[Your objective] There is material below. Print exactly the lines starting at the line with "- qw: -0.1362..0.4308" and ending at the line with "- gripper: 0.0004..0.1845", ends included, and no others.

== Exercise data

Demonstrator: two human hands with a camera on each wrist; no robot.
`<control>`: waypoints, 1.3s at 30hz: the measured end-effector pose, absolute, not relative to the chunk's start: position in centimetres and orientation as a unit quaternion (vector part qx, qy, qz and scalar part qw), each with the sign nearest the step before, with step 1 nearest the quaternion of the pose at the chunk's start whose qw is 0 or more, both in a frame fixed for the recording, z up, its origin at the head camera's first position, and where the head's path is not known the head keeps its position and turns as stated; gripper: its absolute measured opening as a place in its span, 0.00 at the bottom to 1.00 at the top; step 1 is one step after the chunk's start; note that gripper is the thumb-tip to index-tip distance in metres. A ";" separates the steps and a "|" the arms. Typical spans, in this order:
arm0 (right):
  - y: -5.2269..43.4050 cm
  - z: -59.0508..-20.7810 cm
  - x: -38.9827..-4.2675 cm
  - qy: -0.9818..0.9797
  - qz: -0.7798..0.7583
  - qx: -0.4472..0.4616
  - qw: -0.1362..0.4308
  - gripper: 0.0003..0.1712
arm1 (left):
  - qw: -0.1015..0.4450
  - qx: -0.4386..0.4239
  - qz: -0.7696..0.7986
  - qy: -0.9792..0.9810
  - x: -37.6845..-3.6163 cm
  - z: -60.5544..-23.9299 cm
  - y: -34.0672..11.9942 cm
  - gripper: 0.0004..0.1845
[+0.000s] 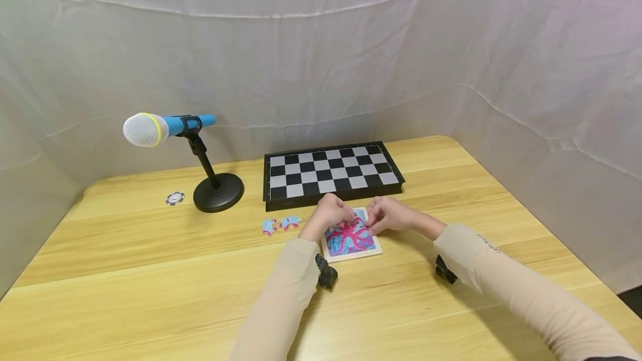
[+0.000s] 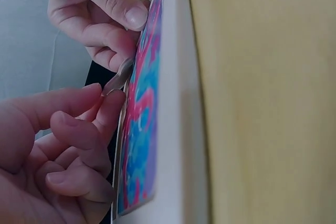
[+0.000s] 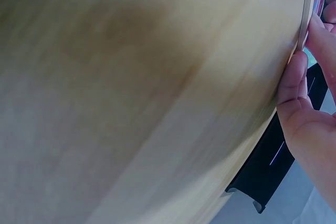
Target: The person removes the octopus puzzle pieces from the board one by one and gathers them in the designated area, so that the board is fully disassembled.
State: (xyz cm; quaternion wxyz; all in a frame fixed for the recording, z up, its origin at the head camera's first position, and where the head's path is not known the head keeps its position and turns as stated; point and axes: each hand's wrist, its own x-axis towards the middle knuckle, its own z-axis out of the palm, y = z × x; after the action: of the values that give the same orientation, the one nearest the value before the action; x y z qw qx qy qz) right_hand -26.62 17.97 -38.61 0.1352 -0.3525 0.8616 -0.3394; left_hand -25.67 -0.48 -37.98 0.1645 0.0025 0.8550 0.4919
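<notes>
A small jigsaw puzzle with a pink octopus on blue lies in a pale frame in front of the chessboard. Over its upper left part, my left hand pinches a puzzle piece between thumb and finger, tilted up from the picture in the left wrist view. At the right side, my right hand grips the puzzle's edge, its thumb on the picture and its other fingers curled close to the tilted piece. Two loose puzzle pieces lie on the table left of the frame.
A black-and-white chessboard stands just behind the puzzle. To the left are a blue microphone on a round black stand and a poker chip. Pale cloth hangs around the wooden table.
</notes>
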 end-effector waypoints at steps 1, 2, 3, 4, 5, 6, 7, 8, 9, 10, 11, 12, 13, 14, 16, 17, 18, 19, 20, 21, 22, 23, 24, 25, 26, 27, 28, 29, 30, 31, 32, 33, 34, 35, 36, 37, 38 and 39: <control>18.0 -38.6 -26.6 0.861 -0.340 -0.353 0.136 0.05 | 0.163 -0.001 0.495 0.854 -25.7 -38.0 -0.4 0.04; 17.9 -38.6 -26.6 0.861 -0.340 -0.352 0.137 0.05 | 0.162 -0.004 0.498 0.852 -25.7 -38.0 -0.4 0.04; 17.9 -38.6 -26.6 0.861 -0.341 -0.351 0.138 0.05 | 0.161 -0.007 0.502 0.850 -25.6 -37.9 -0.4 0.04; 17.9 -38.6 -26.5 0.861 -0.342 -0.351 0.139 0.05 | 0.160 -0.009 0.505 0.848 -25.6 -37.9 -0.3 0.04; 17.9 -38.5 -26.5 0.861 -0.342 -0.349 0.139 0.05 | 0.159 -0.010 0.507 0.847 -25.6 -37.9 -0.3 0.04; 17.9 -38.5 -26.5 0.861 -0.343 -0.348 0.140 0.05 | 0.158 -0.012 0.509 0.846 -25.6 -37.9 -0.3 0.04; 17.9 -38.5 -26.5 0.862 -0.343 -0.347 0.140 0.05 | 0.158 -0.014 0.511 0.845 -25.6 -37.9 -0.3 0.04; 17.9 -38.5 -26.4 0.861 -0.344 -0.346 0.140 0.05 | 0.159 -0.016 0.510 0.845 -25.6 -37.9 -0.3 0.04; 17.9 -38.5 -26.5 0.861 -0.345 -0.347 0.140 0.05 | 0.158 -0.017 0.511 0.845 -25.6 -37.9 -0.3 0.04; 17.9 -38.5 -26.5 0.860 -0.346 -0.347 0.141 0.05 | 0.157 -0.018 0.511 0.845 -25.6 -37.9 -0.3 0.04; 18.0 -38.6 -26.5 0.860 -0.347 -0.346 0.141 0.05 | 0.157 -0.019 0.509 0.846 -25.6 -37.9 -0.4 0.04; 18.0 -38.6 -26.5 0.860 -0.348 -0.346 0.141 0.05 | 0.158 -0.021 0.508 0.847 -25.6 -37.9 -0.4 0.04; 18.0 -38.6 -26.5 0.859 -0.349 -0.346 0.141 0.05 | 0.159 -0.024 0.507 0.847 -25.6 -37.9 -0.4 0.04; 18.0 -38.7 -26.5 0.859 -0.350 -0.345 0.142 0.05 | 0.158 -0.025 0.505 0.848 -25.6 -37.9 -0.5 0.04; 18.1 -38.7 -26.6 0.859 -0.351 -0.343 0.144 0.05 | 0.159 -0.028 0.502 0.850 -25.6 -37.9 -0.5 0.05; 18.1 -38.8 -26.6 0.859 -0.352 -0.343 0.145 0.05 | 0.160 -0.029 0.502 0.850 -25.6 -37.9 -0.6 0.05; 18.1 -38.8 -26.6 0.859 -0.353 -0.341 0.146 0.04 | 0.160 -0.031 0.503 0.848 -25.6 -37.9 -0.6 0.05; 18.1 -38.9 -26.6 0.858 -0.353 -0.342 0.146 0.04 | 0.160 -0.032 0.505 0.848 -25.6 -37.9 -0.6 0.05; 18.1 -38.9 -26.6 0.858 -0.355 -0.340 0.148 0.04 | 0.160 -0.032 0.506 0.847 -25.6 -37.9 -0.6 0.04; 18.1 -38.9 -26.6 0.858 -0.356 -0.338 0.150 0.04 | 0.159 -0.031 0.510 0.845 -25.6 -37.9 -0.7 0.04; 18.1 -38.9 -26.6 0.857 -0.359 -0.336 0.151 0.04 | 0.158 -0.030 0.514 0.843 -25.5 -37.9 -0.8 0.04; 18.1 -38.9 -26.6 0.856 -0.360 -0.337 0.152 0.05 | 0.156 -0.028 0.519 0.840 -25.5 -37.9 -0.8 0.04; 18.1 -38.9 -26.6 0.856 -0.363 -0.335 0.154 0.05 | 0.154 -0.026 0.523 0.838 -25.5 -37.8 -1.0 0.04; 18.1 -38.9 -26.6 0.855 -0.365 -0.333 0.156 0.05 | 0.152 -0.023 0.526 0.836 -25.4 -37.8 -1.1 0.04; 18.1 -38.9 -26.6 0.855 -0.368 -0.330 0.159 0.05 | 0.151 -0.019 0.530 0.834 -25.4 -37.8 -1.2 0.04; 18.2 -38.9 -26.6 0.854 -0.369 -0.328 0.161 0.05 | 0.149 -0.015 0.534 0.832 -25.3 -37.8 -1.4 0.03; 18.2 -38.9 -26.6 0.854 -0.371 -0.327 0.162 0.05 | 0.148 -0.012 0.538 0.830 -25.3 -37.8 -1.6 0.03; 18.2 -38.9 -26.6 0.853 -0.372 -0.327 0.164 0.05 | 0.146 -0.010 0.539 0.829 -25.3 -37.9 -1.8 0.03; 18.2 -38.9 -26.6 0.853 -0.373 -0.324 0.166 0.05 | 0.143 -0.007 0.539 0.830 -25.3 -37.9 -2.0 0.03; 18.2 -38.9 -26.6 0.853 -0.374 -0.324 0.167 0.05 | 0.141 -0.004 0.538 0.831 -25.2 -37.9 -2.2 0.03; 18.2 -38.9 -26.6 0.852 -0.375 -0.324 0.169 0.05 | 0.138 -0.002 0.538 0.832 -25.2 -37.9 -2.3 0.03; 18.2 -38.9 -26.6 0.852 -0.375 -0.324 0.169 0.05 | 0.135 -0.001 0.536 0.834 -25.2 -37.9 -2.5 0.04; 18.2 -38.8 -26.6 0.852 -0.376 -0.324 0.169 0.05 | 0.132 -0.002 0.535 0.835 -25.3 -37.9 -2.7 0.04; 18.2 -38.8 -26.6 0.852 -0.376 -0.324 0.169 0.05 | 0.129 -0.002 0.533 0.837 -25.3 -38.0 -2.9 0.04; 18.2 -38.8 -26.6 0.852 -0.377 -0.323 0.169 0.05 | 0.127 -0.003 0.531 0.838 -25.3 -38.0 -3.0 0.04; 18.2 -38.8 -26.6 0.852 -0.376 -0.323 0.168 0.05 | 0.127 -0.005 0.532 0.837 -25.3 -37.9 -3.2 0.05; 18.2 -38.8 -26.6 0.852 -0.376 -0.323 0.168 0.05 | 0.127 -0.008 0.533 0.837 -25.3 -37.9 -3.3 0.05; 18.2 -38.8 -26.6 0.853 -0.375 -0.323 0.167 0.05 | 0.127 -0.010 0.532 0.837 -25.3 -37.9 -3.5 0.05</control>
State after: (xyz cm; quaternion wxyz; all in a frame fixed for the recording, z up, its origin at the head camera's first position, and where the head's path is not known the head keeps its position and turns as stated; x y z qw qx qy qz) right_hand -26.61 18.17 -38.82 0.1673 -0.3230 0.8529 -0.3746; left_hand -25.32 -3.46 -37.88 0.1268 -0.0104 0.8371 0.5320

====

[Answer to the problem]
  - qw: -0.1362..0.4308
  - gripper: 0.0003..0.1712
arm1 (left):
  - qw: -0.1015..0.4450
  - qx: -0.4386..0.4239
  - qz: -0.7696..0.7986
  - qy: -0.9792..0.9810
  - x: -37.6845..-3.6163 cm
  - z: -60.5544..-23.9299 cm
  - y: -34.0672..11.9942 cm
  - gripper: 0.0004..0.1845

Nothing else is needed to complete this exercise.